Attualità - 20 maggio 2026, 15:00

Murialdo in corsa per il "Piccolo Comune Amico"

Il borgo si mobilita per il premio nazionale: cittadini chiamati al voto in presenza entro il 12 giugno. Tra eccellenze locali e orgoglio di comunità, parte la campagna “gentile” per portare il paese alla finale di Roma

Murialdo in corsa per il "Piccolo Comune Amico"

Nel piccolo mondo dei grandi entusiasmi locali, c’è una notizia che in questi giorni sta rimbalzando tra piazze, chat di paese e bacheche social: Murialdo è ufficialmente in corsa per l’edizione 2026 del “Premio Piccolo Comune Amico”. E, a giudicare dal tono dell’appello diffuso dal Comune, non si tratta di una semplice candidatura, ma di una vera e propria chiamata alle armi (civiche, s’intende).
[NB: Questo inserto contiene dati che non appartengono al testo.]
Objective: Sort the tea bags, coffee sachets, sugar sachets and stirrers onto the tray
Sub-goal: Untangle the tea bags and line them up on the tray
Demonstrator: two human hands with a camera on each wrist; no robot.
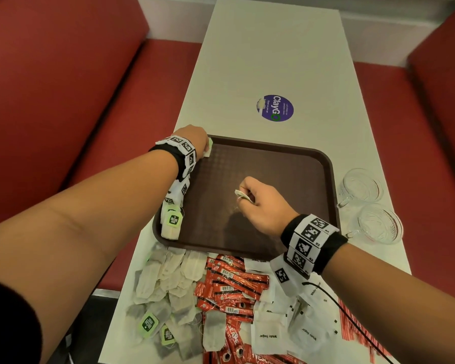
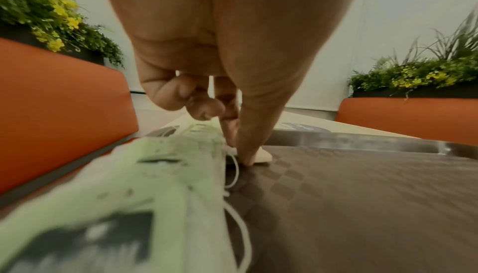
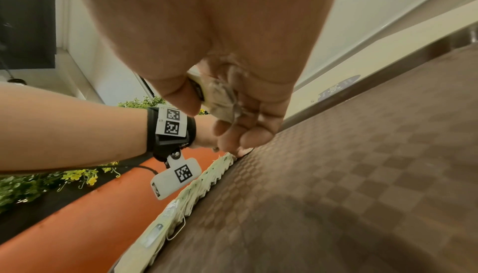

“Cari concittadini”, esordisce il messaggio, con quel misto di solennità e familiarità che solo i comunicati municipali sanno avere. E subito dopo arriva la notizia: il borgo è stato selezionato per partecipare al prestigioso riconoscimento dedicato ai piccoli comuni italiani che si distinguono per eccellenze e identità territoriale.

Le categorie in gara sono quelle che raccontano l’Italia più autentica: agroalimentare, artigianato, cultura, arte e storia, oltre al premio speciale dedicato a “Aria, Acqua, Terra”. Un elenco che, letto ad alta voce, sembra quasi una poesia civile dedicata ai paesaggi minori del Paese.

Ma la parte più interessante – e più “italianamente operativa” – arriva subito dopo: per sostenere Murialdo serve il contributo di tutti. Non solo simbolico. Il Comune invita infatti i cittadini a recarsi fisicamente in sede per esprimere la propria preferenza, muniti di carta d’identità. Un ritorno quasi romantico alla partecipazione analogica, in tempi di voti digitali e click compulsivi.

La scadenza è fissata: 12 giugno. Poi, per chi ce la farà, ci sarà la finale a Roma il 9 luglio, dove le eccellenze dei piccoli comuni si contenderanno il titolo nazionale.

Nel frattempo, a Murialdo si respira un’aria da “campagna elettorale gentile”: niente slogan aggressivi, solo un invito corale a raccontare il territorio e a portarlo, voto dopo voto, un po’ più vicino alla ribalta nazionale.

E in fondo, tra agroalimentare, tradizioni e orgoglio locale, il messaggio è semplice: non serve essere grandi per farsi notare. Basta crederci insieme.